Supplied information below:

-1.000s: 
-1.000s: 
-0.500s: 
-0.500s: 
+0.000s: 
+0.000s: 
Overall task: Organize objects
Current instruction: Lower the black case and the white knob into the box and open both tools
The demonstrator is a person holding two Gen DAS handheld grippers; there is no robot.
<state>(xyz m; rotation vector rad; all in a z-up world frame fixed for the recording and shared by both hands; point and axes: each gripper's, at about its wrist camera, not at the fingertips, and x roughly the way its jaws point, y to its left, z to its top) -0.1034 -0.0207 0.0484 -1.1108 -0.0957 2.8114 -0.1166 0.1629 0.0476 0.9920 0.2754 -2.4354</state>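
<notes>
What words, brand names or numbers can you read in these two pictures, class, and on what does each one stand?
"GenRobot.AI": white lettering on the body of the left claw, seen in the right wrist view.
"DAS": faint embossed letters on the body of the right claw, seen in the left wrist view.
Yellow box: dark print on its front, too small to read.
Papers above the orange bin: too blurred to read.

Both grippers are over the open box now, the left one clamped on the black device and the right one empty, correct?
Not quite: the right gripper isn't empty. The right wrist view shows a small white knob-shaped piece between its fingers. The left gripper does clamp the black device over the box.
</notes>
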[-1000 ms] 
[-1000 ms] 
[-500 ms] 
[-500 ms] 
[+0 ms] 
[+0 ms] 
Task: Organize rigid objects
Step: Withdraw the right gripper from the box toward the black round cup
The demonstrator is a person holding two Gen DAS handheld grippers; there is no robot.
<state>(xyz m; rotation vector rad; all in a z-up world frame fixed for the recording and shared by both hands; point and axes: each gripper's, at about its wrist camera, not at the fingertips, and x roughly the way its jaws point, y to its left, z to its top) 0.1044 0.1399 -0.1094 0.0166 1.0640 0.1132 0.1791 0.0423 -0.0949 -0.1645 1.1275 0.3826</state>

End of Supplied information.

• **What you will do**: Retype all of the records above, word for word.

• **The completed task**:
-1.000s: 
-1.000s: 
-0.500s: 
-0.500s: 
+0.000s: 
+0.000s: 
Overall task: Organize objects
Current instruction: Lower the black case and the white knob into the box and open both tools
The demonstrator is a person holding two Gen DAS handheld grippers; there is no robot.
<state>(xyz m; rotation vector rad; all in a z-up world frame fixed for the recording and shared by both hands; point and axes: each gripper's, at about its wrist camera, not at the fingertips, and x roughly the way its jaws point, y to its left, z to its top) -0.1034 -0.0207 0.0484 -1.1108 -0.0957 2.8114 -0.1166 0.1629 0.0476 0.9920 0.2754 -2.4354</state>
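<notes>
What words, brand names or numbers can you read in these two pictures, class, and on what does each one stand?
"GenRobot.AI": white lettering on the body of the left claw, seen in the right wrist view.
"DAS": faint embossed letters on the body of the right claw, seen in the left wrist view.
Yellow box: dark print on its front, too small to read.
Papers above the orange bin: too blurred to read.

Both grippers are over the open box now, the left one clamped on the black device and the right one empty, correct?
Not quite: the right gripper isn't empty. The right wrist view shows a small white knob-shaped piece between its fingers. The left gripper does clamp the black device over the box.
</notes>
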[-1000 ms] 
[-1000 ms] 
[-500 ms] 
[-500 ms] 
[+0 ms] 
[+0 ms] 
Task: Organize rigid objects
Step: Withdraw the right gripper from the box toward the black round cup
The demonstrator is a person holding two Gen DAS handheld grippers; there is no robot.
<state>(xyz m; rotation vector rad; all in a z-up world frame fixed for the recording and shared by both hands; point and axes: each gripper's, at about its wrist camera, not at the fingertips, and x roughly the way its jaws point, y to its left, z to its top) 0.1044 0.1399 -0.1094 0.0166 1.0640 0.1132 0.1791 0.0423 -0.0949 -0.1645 1.1275 0.3826</state>

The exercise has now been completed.